**Exercise directions**
Please transcribe the listing below in full, exactly as written, leaving out its pictures.

**Supplied records**
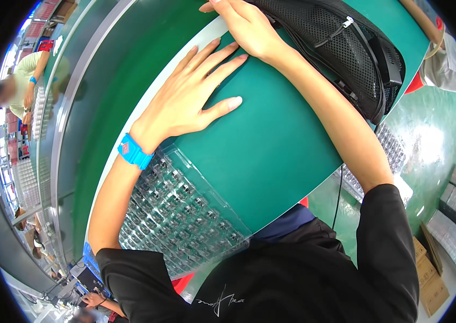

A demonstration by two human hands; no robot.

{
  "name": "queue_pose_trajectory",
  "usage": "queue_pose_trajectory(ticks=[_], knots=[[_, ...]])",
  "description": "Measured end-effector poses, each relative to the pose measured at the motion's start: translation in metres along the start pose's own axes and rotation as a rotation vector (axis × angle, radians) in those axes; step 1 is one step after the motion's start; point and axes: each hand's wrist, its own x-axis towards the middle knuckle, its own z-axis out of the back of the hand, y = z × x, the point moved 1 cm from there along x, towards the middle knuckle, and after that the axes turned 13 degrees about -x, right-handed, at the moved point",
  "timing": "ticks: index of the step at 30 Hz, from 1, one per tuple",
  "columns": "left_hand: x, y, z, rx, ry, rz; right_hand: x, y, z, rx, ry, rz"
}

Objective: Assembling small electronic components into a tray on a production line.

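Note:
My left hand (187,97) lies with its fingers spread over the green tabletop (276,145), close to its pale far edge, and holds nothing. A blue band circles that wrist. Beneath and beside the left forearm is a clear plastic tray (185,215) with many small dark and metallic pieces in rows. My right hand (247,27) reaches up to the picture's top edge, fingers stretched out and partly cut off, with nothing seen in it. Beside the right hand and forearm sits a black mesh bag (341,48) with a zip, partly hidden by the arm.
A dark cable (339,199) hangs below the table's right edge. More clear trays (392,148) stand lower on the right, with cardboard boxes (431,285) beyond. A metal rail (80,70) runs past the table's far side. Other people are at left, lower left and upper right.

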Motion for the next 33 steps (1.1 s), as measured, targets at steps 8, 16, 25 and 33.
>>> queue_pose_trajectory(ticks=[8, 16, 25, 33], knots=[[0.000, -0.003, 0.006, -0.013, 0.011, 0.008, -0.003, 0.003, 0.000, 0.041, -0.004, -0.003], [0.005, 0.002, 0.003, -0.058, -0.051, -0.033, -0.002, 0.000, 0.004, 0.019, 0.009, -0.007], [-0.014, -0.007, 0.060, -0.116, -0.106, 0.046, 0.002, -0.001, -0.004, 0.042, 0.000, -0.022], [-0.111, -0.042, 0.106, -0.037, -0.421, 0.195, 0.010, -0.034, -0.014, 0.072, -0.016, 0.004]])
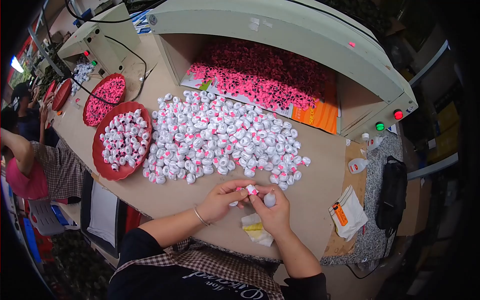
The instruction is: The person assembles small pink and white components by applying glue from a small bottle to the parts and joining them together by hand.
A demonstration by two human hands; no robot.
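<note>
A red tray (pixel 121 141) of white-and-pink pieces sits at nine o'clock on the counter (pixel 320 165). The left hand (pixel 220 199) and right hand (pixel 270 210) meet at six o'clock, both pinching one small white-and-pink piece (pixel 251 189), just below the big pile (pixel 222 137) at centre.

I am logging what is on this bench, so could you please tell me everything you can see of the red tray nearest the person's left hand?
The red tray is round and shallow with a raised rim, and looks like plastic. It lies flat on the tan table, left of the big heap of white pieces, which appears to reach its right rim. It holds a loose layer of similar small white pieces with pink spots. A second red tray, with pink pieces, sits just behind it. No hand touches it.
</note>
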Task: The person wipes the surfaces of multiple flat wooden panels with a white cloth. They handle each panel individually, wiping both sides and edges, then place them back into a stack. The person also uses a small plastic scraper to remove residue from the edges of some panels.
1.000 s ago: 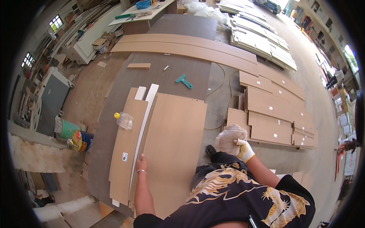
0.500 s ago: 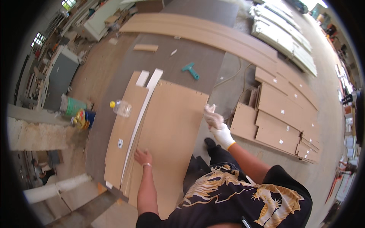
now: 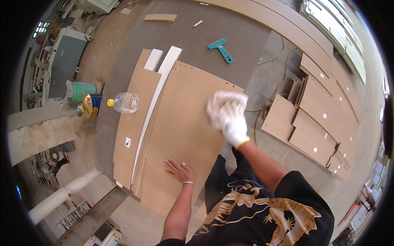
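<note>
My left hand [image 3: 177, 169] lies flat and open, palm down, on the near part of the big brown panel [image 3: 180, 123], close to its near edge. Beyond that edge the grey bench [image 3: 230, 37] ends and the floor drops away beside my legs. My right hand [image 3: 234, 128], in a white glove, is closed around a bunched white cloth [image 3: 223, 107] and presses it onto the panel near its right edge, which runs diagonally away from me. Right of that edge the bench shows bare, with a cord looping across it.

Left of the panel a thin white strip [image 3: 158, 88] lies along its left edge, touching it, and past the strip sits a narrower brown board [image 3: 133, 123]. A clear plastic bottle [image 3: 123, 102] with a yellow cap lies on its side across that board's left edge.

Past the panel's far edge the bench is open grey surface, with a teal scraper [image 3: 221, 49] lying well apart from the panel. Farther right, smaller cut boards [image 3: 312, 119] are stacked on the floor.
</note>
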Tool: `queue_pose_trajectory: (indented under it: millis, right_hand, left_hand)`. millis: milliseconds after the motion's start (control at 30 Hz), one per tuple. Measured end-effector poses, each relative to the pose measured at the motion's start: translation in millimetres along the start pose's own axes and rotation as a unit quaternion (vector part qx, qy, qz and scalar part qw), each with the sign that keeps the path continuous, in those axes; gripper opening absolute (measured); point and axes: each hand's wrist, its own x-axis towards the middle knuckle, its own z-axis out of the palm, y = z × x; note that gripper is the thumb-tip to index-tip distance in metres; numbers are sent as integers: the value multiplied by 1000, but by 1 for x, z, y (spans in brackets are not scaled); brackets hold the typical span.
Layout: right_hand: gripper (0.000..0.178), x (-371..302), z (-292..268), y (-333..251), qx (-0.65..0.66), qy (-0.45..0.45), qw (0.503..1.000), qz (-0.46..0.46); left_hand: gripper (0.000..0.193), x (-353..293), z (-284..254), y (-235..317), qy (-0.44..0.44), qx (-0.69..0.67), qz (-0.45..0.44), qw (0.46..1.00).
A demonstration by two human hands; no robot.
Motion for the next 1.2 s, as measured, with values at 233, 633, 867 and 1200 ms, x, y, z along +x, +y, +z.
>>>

**Exercise solution**
A demonstration by two human hands; no robot.

{
  "name": "queue_pose_trajectory",
  "usage": "queue_pose_trajectory(ticks=[_], knots=[[_, ...]])",
  "description": "Measured end-effector poses, each relative to the pose measured at the motion's start: translation in metres along the start pose's own axes and rotation as a rotation vector (axis × angle, radians) in those axes; step 1 is one step after the motion's start; point and axes: each hand's wrist, its own x-axis towards the middle knuckle, its own z-axis out of the back of the hand, y = z × x, the point moved 1 cm from there along x, towards the middle knuckle, and after that the axes turned 13 degrees about -x, right-handed, at the moved point",
  "timing": "ticks: index of the step at 30 Hz, from 1, one per tuple",
  "columns": "left_hand: x, y, z, rx, ry, rz; right_hand: x, y, z, rx, ry, rz"
}

Objective: Assembling small electronic components into a tray on a production line.

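Note:
My left hand (187,97) lies with its fingers spread over the green tabletop (276,145), close to its pale far edge, and holds nothing. A blue band circles that wrist. Beneath and beside the left forearm is a clear plastic tray (185,215) with many small dark and metallic pieces in rows. My right hand (247,27) reaches up to the picture's top edge, fingers stretched out and partly cut off, with nothing seen in it. Beside the right hand and forearm sits a black mesh bag (341,48) with a zip, partly hidden by the arm.
A dark cable (339,199) hangs below the table's right edge. More clear trays (392,148) stand lower on the right, with cardboard boxes (431,285) beyond. A metal rail (80,70) runs past the table's far side. Other people are at left, lower left and upper right.
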
Motion for the next 33 steps (1.1 s), as measured, targets at steps 8, 16, 25 and 33.
>>> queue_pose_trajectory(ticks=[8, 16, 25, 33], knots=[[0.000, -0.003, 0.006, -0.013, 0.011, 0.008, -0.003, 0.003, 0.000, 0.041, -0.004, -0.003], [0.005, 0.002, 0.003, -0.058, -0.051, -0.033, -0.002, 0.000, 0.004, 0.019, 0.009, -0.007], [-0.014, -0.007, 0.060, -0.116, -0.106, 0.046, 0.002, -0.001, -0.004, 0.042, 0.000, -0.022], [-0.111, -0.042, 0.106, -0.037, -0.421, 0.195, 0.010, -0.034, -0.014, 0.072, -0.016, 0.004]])
The instruction is: The person assembles small pink and white components by applying glue from a small bottle to the parts and joining them together by hand.
A demonstration by two human hands; no robot.
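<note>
A red tray (pixel 121 141) of white-and-pink pieces sits at nine o'clock on the counter (pixel 320 165). The left hand (pixel 220 199) and right hand (pixel 270 210) meet at six o'clock, both pinching one small white-and-pink piece (pixel 251 189), just below the big pile (pixel 222 137) at centre.

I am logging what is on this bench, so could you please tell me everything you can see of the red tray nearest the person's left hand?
The red tray is round and shallow with a raised rim, and looks like plastic. It lies flat on the tan table, left of the big heap of white pieces, which appears to reach its right rim. It holds a loose layer of similar small white pieces with pink spots. A second red tray, with pink pieces, sits just behind it. No hand touches it.
</note>
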Task: The person wipes the surfaces of multiple flat wooden panels with a white cloth. They handle each panel individually, wiping both sides and edges, then place them back into a stack. The person also uses a small plastic scraper to remove residue from the edges of some panels.
1.000 s ago: 
0.500 s ago: 
now: 
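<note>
My left hand [image 3: 177, 169] lies flat and open, palm down, on the near part of the big brown panel [image 3: 180, 123], close to its near edge. Beyond that edge the grey bench [image 3: 230, 37] ends and the floor drops away beside my legs. My right hand [image 3: 234, 128], in a white glove, is closed around a bunched white cloth [image 3: 223, 107] and presses it onto the panel near its right edge, which runs diagonally away from me. Right of that edge the bench shows bare, with a cord looping across it.

Left of the panel a thin white strip [image 3: 158, 88] lies along its left edge, touching it, and past the strip sits a narrower brown board [image 3: 133, 123]. A clear plastic bottle [image 3: 123, 102] with a yellow cap lies on its side across that board's left edge.

Past the panel's far edge the bench is open grey surface, with a teal scraper [image 3: 221, 49] lying well apart from the panel. Farther right, smaller cut boards [image 3: 312, 119] are stacked on the floor.
</note>
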Tool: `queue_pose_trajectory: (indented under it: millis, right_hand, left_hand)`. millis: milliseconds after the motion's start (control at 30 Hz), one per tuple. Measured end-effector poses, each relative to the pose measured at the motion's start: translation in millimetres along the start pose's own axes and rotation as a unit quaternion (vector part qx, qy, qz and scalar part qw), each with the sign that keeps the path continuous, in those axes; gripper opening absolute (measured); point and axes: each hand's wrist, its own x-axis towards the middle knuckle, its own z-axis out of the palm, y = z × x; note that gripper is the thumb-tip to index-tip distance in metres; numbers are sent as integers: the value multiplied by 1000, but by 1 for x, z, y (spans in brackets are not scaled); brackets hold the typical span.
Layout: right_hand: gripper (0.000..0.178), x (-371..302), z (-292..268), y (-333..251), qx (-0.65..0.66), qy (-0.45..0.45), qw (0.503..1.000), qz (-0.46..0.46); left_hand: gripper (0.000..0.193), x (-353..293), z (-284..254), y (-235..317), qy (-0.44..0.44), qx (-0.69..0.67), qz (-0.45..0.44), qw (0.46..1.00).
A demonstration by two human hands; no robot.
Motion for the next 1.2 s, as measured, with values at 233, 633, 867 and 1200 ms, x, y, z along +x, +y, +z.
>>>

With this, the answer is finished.